MARTES Ť 16 Ť OCTUBRE Ť 2001

Ugo Pipitone

ƑConflicto de civilizaciones?

El tema es evidentemente central y, sin embargo, son tan pocos los elementos a disposición para entender lo que podría ocurrir a partir del 11 de septiembre. Lo que sabemos es que en el mundo hay 6 mil millones de seres humanos (10 mil en medio siglo más) y que cerca de la mitad de ellos viven con menos de dos dólares al día. También sabemos (o deberíamos saber) que, después de las Torres Gemelas, ningún país que haya alcanzado un alto grado de bienestar podrá conservarlo en el largo plazo sin participar, más allá de sus fronteras, en amplios (actualmente ineficaces o inexistentes) mecanismos de solidaridad global.

Dicho lo cual, nos quedan algunas esperanzas. La primera es que el polo desarrollado del planeta asuma con mucha más fuerza y seriedad el tema de la pobreza mundial y la necesidad de dirigir en su contra esfuerzos más determinados de los que provienen actualmente del mercado. Tal vez, después del 11 de septiembre, resulte insuficiente la velocidad con la que el mercado resuelve los problemas que promete resolver. Y frente al tiempo que escasea no hay más remedio que recurrir a un nuevo salto de la voluntad política.

La segunda esperanza es que el Islam supere lo más pronto posible esa ofuscación puritana que lo recorre desde hace algunas décadas y vuelva a ser lo que fue en otros momentos de la historia: una gran civilización capaz de realizaciones asombrosas en beneficio de sí misma y del mundo. El Islam nos está dando desde hace ya demasiado tiempo lo peor de sí mismo (teocracias, líderes providenciales y regurgito de fe), lo que ahora llega al delirio del terrorismo santo. Exactamente lo que nos faltaba para hacer del mundo un lugar menos vivible de lo que ya era.

No existe, naturalmente, garantía alguna de que las dos esperanzas se materialicen -si es que ocurre- y lo hagan, además, en forma sincrónica. Pero tampoco puede excluirse esa posibilidad si los líderes de los mayores países del mundo asumen sus responsabilidades globales y si Medio Oriente y Asia oriental encuentran fórmulas viables de laicidad y desarrollo. Y si a eso se añadiera una pizca de buena suerte, tal vez podríamos escaparnos de algunas catástrofes evitables.

Por tan necesarias que sean las acciones militares contra el terrorismo, nadie puede ser tan ingenuo para creer que el desarme de algunos miles de fanáticos sea la clave suficiente para construir un mundo vacunado de delirios religiosos o de cualquier otra fuente.
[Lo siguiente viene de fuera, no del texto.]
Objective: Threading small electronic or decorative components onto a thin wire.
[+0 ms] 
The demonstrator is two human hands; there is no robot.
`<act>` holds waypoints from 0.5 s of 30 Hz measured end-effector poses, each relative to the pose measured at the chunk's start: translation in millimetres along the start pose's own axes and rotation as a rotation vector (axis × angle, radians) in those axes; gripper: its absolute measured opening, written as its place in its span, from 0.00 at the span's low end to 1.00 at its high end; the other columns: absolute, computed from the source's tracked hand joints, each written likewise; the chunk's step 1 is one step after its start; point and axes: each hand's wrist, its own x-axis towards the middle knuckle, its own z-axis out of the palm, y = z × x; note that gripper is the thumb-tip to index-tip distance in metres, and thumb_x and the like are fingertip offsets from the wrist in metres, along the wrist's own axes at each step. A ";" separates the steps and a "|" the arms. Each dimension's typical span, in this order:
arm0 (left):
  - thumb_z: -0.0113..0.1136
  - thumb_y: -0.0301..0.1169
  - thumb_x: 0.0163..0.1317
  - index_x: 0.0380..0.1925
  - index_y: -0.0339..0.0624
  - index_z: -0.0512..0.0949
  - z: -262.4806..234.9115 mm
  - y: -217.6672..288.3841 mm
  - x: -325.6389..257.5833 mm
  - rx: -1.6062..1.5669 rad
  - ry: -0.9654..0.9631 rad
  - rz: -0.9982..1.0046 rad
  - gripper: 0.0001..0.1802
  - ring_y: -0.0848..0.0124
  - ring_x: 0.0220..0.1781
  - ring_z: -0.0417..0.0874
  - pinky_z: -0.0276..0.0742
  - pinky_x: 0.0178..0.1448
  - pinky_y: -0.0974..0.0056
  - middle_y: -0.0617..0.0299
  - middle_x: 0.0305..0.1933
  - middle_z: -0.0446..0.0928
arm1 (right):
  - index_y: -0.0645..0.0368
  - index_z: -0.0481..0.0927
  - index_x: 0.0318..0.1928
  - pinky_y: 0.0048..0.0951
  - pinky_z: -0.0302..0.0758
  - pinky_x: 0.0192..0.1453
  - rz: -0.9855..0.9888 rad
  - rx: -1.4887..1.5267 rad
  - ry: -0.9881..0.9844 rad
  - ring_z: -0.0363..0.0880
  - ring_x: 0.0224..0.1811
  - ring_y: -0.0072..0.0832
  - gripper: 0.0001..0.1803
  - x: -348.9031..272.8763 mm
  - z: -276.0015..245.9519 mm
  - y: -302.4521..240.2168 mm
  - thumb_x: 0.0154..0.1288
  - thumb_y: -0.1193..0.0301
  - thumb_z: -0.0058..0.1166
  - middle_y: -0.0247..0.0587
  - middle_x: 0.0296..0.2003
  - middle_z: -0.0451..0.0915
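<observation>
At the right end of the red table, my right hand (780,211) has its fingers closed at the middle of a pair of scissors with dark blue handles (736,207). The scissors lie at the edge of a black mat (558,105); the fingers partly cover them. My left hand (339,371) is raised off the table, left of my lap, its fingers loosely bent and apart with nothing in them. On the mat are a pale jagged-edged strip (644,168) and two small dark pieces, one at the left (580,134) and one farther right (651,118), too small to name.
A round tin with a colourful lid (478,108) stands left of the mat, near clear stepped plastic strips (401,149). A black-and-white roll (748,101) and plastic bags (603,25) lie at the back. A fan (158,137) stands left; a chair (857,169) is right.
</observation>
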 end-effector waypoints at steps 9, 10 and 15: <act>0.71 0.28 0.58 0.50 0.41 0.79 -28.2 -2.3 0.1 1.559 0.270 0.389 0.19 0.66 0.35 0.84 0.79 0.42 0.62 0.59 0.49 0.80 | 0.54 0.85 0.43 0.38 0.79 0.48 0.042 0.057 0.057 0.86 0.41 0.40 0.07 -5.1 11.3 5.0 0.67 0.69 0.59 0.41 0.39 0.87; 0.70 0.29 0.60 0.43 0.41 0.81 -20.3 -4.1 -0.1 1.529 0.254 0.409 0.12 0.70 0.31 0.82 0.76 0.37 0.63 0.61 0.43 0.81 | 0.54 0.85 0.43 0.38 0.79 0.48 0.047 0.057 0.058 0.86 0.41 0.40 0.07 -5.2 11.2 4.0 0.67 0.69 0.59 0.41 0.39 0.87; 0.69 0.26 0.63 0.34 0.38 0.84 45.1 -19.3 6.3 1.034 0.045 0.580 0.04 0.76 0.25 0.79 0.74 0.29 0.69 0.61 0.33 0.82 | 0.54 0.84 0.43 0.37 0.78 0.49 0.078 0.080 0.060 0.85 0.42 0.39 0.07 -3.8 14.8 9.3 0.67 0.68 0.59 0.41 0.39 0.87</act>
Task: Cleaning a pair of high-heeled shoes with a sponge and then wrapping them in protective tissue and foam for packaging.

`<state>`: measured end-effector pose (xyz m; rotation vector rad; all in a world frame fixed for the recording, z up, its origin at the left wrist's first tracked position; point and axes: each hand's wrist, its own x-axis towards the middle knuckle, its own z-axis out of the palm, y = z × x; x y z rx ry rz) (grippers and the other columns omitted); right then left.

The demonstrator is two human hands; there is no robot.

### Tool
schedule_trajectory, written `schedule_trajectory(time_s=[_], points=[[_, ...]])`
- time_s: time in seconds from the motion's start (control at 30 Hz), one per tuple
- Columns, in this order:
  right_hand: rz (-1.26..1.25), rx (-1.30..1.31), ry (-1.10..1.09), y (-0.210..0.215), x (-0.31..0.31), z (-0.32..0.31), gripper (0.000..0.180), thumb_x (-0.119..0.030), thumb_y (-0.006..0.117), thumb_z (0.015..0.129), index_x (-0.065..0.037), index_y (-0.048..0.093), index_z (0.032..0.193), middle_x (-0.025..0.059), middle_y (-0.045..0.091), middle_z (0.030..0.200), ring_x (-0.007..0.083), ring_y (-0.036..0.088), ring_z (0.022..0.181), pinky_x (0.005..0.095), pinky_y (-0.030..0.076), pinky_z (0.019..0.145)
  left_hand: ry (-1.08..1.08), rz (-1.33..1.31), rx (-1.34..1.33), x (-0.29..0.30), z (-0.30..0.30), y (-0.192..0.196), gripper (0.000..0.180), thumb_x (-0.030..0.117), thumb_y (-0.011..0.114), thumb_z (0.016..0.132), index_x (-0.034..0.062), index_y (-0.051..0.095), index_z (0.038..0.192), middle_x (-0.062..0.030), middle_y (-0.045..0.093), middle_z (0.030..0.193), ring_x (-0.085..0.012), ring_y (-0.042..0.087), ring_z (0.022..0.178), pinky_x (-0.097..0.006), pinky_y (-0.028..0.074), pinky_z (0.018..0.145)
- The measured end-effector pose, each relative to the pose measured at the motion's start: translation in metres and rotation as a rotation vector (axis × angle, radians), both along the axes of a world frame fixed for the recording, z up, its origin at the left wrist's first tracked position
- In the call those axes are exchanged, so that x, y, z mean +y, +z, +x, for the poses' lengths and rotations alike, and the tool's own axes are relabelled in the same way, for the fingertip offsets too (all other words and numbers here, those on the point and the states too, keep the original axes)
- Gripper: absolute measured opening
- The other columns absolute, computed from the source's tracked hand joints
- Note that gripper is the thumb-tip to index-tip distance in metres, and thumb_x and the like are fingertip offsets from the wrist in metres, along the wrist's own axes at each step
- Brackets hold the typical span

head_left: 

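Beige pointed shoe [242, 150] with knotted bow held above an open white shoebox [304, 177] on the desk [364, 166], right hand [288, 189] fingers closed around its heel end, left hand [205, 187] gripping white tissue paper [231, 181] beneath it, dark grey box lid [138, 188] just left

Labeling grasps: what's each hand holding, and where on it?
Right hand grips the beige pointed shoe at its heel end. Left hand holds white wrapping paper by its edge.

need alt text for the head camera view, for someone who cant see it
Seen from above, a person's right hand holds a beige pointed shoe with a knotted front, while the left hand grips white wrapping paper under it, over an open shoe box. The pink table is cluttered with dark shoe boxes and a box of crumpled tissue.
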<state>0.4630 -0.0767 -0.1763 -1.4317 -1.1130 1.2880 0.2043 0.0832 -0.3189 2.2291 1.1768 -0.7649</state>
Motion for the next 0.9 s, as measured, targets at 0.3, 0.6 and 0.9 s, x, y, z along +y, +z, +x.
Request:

Habrá que doblarse las mangas y comenzar finalmente una profunda reforma del orden económico internacional para evitar que la desesperanza de miles de millones se convierta en hostilidad hacia todo lo exterior en nombre de alguna pureza interna idealizada. Y para evitar, de paso, esa vergüenza de una tribu global que alardea serlo sin saber cuidar a sus miembros más débiles.

Voy a mencionar algunas decisiones que, a esta altura, me parecen ineludibles: 1) la anhelada introducción de un impuesto sobre los movimientos internacionales de capitales; 2) la fijación de alguna clase de código social para las multinacionales, que las obligue a dedicar una pequeña parte de sus beneficios a obras locales de bienestar; 3) el cumplimiento del compromiso de los países avanzados a entregar el uno por ciento de su PIB a la ayuda económica internacional.

Casi nadie cumple actualmente este compromiso. Si en 1999 se hubiera cumplido, el monto de Asistencia Oficial al Desarrollo habría sido de 125 mil millones de dólares, en lugar de lo que fue: 56 mil millones. Casi todos los países desarrollados están muy lejos de entregar el uno por ciento de su PIB al desarrollo de los más pobres. Los que no llegan ni a una cuarta parte de su (obviamente genérico) empeño son: Estados Unidos, Inglaterra, Italia, España y Australia.

Estados Unidos e Italia canalizan a la ayuda al desarrollo internacional 33 dólares por cada uno de sus respectivos habitantes, contra los 203 de Holanda. Para sólo dar un ejemplo de la dura distancia entre lo necesario y lo real.